Only the text carries over: repeat the records exactly and drop the images.

:::

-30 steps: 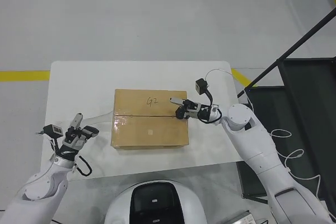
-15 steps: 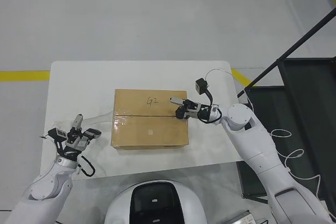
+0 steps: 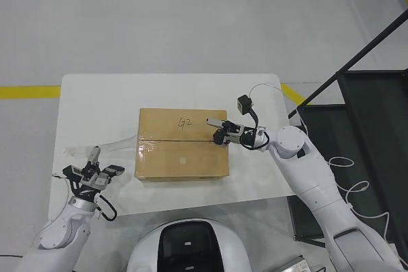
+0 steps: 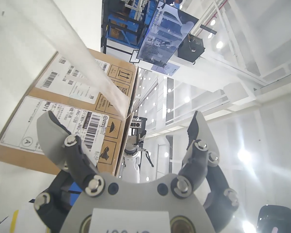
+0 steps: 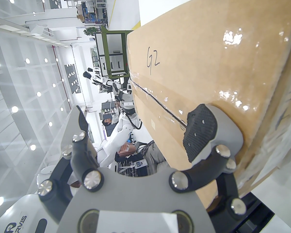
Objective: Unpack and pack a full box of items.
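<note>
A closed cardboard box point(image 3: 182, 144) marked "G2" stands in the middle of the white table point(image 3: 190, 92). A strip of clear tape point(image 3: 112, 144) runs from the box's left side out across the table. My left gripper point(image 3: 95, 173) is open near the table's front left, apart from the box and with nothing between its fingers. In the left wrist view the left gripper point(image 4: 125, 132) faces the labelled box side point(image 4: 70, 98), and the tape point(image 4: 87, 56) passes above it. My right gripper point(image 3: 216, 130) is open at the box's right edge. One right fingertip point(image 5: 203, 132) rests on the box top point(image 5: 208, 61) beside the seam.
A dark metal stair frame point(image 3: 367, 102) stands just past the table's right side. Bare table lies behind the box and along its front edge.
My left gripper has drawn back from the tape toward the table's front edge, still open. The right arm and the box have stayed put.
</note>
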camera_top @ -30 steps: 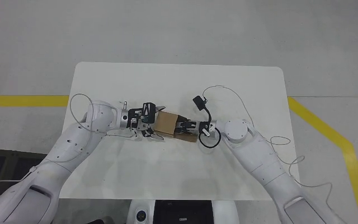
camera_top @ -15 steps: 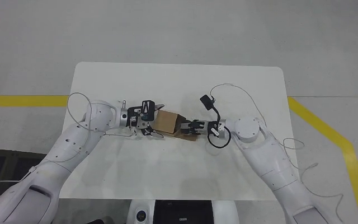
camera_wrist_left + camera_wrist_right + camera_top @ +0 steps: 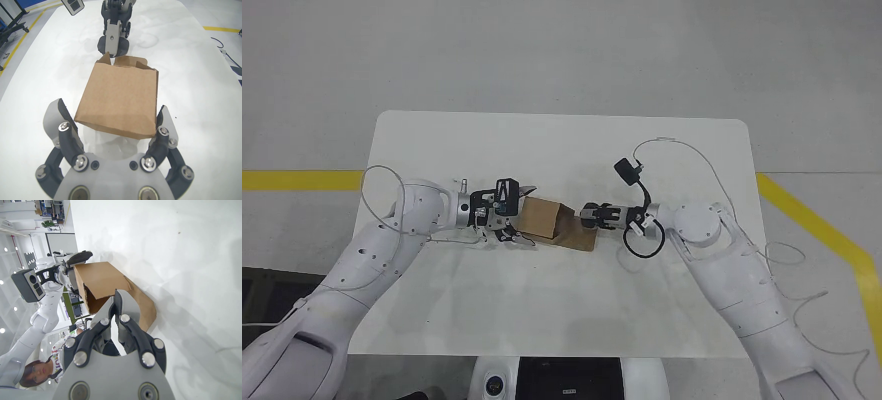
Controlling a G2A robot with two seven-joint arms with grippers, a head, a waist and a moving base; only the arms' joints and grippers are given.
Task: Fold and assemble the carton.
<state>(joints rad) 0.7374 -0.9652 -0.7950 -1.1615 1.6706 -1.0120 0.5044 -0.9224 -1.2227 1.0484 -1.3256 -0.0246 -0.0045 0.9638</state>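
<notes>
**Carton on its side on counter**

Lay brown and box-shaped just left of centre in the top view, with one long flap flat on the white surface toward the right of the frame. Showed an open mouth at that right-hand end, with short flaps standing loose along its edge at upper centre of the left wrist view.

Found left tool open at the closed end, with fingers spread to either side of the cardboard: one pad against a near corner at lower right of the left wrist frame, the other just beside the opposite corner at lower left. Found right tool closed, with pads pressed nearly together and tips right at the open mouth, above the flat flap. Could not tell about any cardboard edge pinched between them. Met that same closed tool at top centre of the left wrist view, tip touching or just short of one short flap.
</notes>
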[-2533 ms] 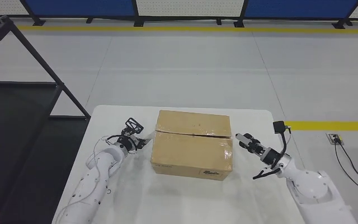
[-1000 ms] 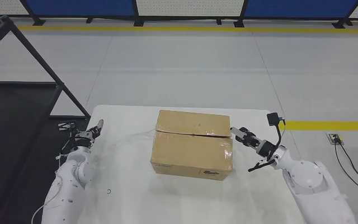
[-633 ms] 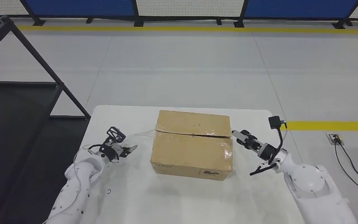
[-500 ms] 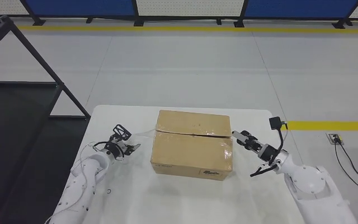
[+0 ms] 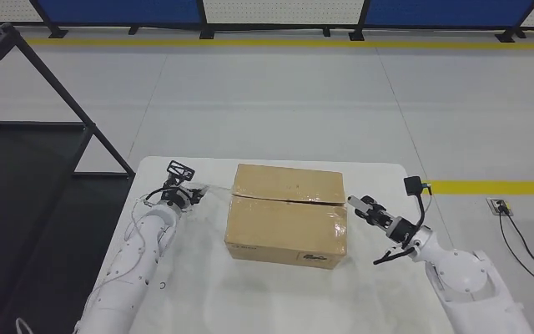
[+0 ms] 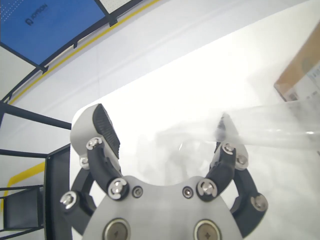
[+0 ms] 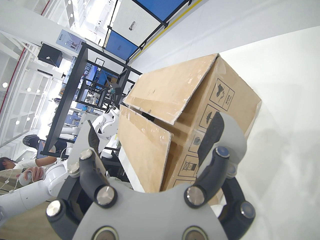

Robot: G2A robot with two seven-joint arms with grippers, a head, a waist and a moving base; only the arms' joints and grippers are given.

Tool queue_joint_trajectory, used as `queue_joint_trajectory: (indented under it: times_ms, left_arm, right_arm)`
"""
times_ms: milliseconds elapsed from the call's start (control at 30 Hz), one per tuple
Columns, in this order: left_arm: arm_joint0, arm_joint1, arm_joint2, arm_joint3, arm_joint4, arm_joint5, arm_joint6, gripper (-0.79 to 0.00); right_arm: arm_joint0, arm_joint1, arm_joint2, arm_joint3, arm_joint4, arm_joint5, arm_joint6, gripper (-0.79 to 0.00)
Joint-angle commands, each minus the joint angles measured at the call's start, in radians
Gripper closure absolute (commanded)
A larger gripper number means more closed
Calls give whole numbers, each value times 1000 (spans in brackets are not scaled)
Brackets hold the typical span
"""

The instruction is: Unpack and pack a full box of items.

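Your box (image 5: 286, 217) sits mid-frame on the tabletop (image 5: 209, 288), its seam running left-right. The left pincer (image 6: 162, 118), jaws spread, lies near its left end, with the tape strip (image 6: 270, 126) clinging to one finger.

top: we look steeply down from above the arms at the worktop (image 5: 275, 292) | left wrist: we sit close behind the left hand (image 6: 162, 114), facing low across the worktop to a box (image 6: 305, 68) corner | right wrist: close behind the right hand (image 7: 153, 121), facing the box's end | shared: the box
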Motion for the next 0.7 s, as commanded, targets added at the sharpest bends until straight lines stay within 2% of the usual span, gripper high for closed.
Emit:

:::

RESULT BELOW:
-30 steps: 
-15 steps: 
+0 steps: 
+0 steps: 
+0 steps: 
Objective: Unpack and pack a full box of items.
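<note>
A closed cardboard box point(image 3: 182, 144) marked "G2" stands in the middle of the white table point(image 3: 190, 92). A strip of clear tape point(image 3: 112, 144) runs from the box's left side out across the table. My left gripper point(image 3: 95, 173) is open near the table's front left, apart from the box and with nothing between its fingers. In the left wrist view the left gripper point(image 4: 125, 132) faces the labelled box side point(image 4: 70, 98), and the tape point(image 4: 87, 56) passes above it. My right gripper point(image 3: 216, 130) is open at the box's right edge. One right fingertip point(image 5: 203, 132) rests on the box top point(image 5: 208, 61) beside the seam.
A dark metal stair frame point(image 3: 367, 102) stands just past the table's right side. Bare table lies behind the box and along its front edge.
My left gripper has drawn back from the tape toward the table's front edge, still open. The right arm and the box have stayed put.
</note>
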camera_top @ -30 steps: 
camera_top @ -15 steps: 
camera_wrist_left + camera_wrist_right + camera_top @ +0 steps: 
Controlling a G2A robot with two seven-joint arms with grippers, a head, a waist and a moving base; only the arms' joints and grippers are given.
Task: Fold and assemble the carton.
<state>(joints rad) 0.7374 -0.9652 -0.7950 -1.1615 1.6706 -1.0120 0.5044 -0.9224 -1.2227 1.0484 -1.3256 -0.0246 -0.0045 0.9638</state>
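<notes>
**Carton on its side on counter**

Lay brown and box-shaped just left of centre in the top view, with one long flap flat on the white surface toward the right of the frame. Showed an open mouth at that right-hand end, with short flaps standing loose along its edge at upper centre of the left wrist view.

Found left tool open at the closed end, with fingers spread to either side of the cardboard: one pad against a near corner at lower right of the left wrist frame, the other just beside the opposite corner at lower left. Found right tool closed, with pads pressed nearly together and tips right at the open mouth, above the flat flap. Could not tell about any cardboard edge pinched between them. Met that same closed tool at top centre of the left wrist view, tip touching or just short of one short flap.
</notes>
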[-2533 ms] 
[-1000 ms] 
[-633 ms] 
[-500 ms] 
[+0 ms] 
[+0 ms] 
[+0 ms] 

Robot: G2A robot with two seven-joint arms with grippers, a head, a waist and a moving base; only the arms' joints and grippers are given.

Tool queue_joint_trajectory, used as `queue_joint_trajectory: (indented under it: times_ms, left_arm, right_arm)`
"""
times_ms: milliseconds elapsed from the call's start (control at 30 Hz), one per tuple
Columns, in this order: left_arm: arm_joint0, arm_joint1, arm_joint2, arm_joint3, arm_joint4, arm_joint5, arm_joint6, gripper (-0.79 to 0.00); right_arm: arm_joint0, arm_joint1, arm_joint2, arm_joint3, arm_joint4, arm_joint5, arm_joint6, gripper (-0.79 to 0.00)
Joint-angle commands, each minus the joint angles measured at the call's start, in radians
Gripper closure absolute (commanded)
A larger gripper number means more closed
Calls give whole numbers, each value times 1000 (spans in brackets are not scaled)
Brackets hold the typical span
"""

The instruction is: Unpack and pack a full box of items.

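Your box (image 5: 286, 217) sits mid-frame on the tabletop (image 5: 209, 288), its seam running left-right. The left pincer (image 6: 162, 118), jaws spread, lies near its left end, with the tape strip (image 6: 270, 126) clinging to one finger.

top: we look steeply down from above the arms at the worktop (image 5: 275, 292) | left wrist: we sit close behind the left hand (image 6: 162, 114), facing low across the worktop to a box (image 6: 305, 68) corner | right wrist: close behind the right hand (image 7: 153, 121), facing the box's end | shared: the box
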Motion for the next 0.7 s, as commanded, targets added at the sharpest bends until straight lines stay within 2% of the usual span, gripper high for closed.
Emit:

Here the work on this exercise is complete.